On 6/16/13 10:27 AM, Heikki Linnakangas wrote:
Yeah, the checkpoint scheduling logic doesn't take into account the
heavy WAL activity caused by full page images...
Rationalizing a bit, I could even argue to myself that it's a *good*
thing. At the beginning of a checkpoint, the OS write cache should be
relatively empty, as the checkpointer hasn't done any writes yet. So it
might make sense to write a burst of pages at the beginning, to
partially fill the write cache first, before starting to throttle. But
this is just handwaving - I have no idea what the effect is in real life.
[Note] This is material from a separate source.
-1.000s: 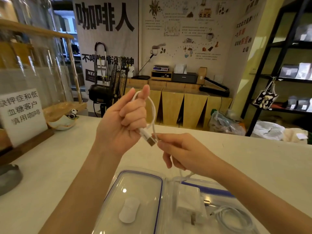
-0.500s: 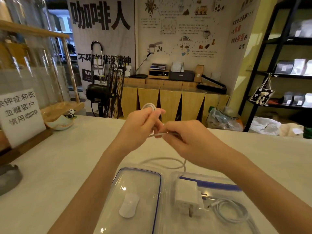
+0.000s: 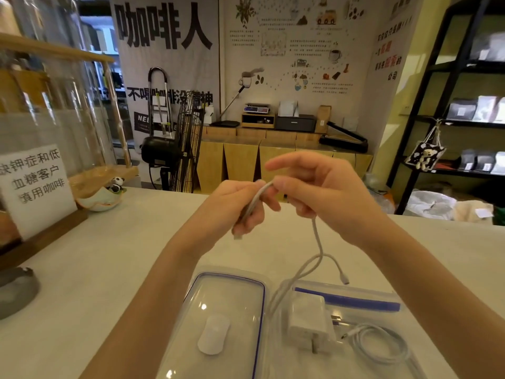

That's exactly right. When a checkpoint finishes the OS write cache is
clean. That means all of the full-page writes aren't even hitting disk
in many cases. They just pile up in the OS dirty memory, often sitting
there all the way until when the next checkpoint fsyncs start. That's
why I never wandered down the road of changing FPW behavior. I have
never seen a benchmark workload hit a write bottleneck until long after
the big burst of FPW pages is over.
I could easily believe that there are low-memory systems where the FPW
write pressure becomes a problem earlier. And slim VMs make sense as
the place this behavior is being seen at.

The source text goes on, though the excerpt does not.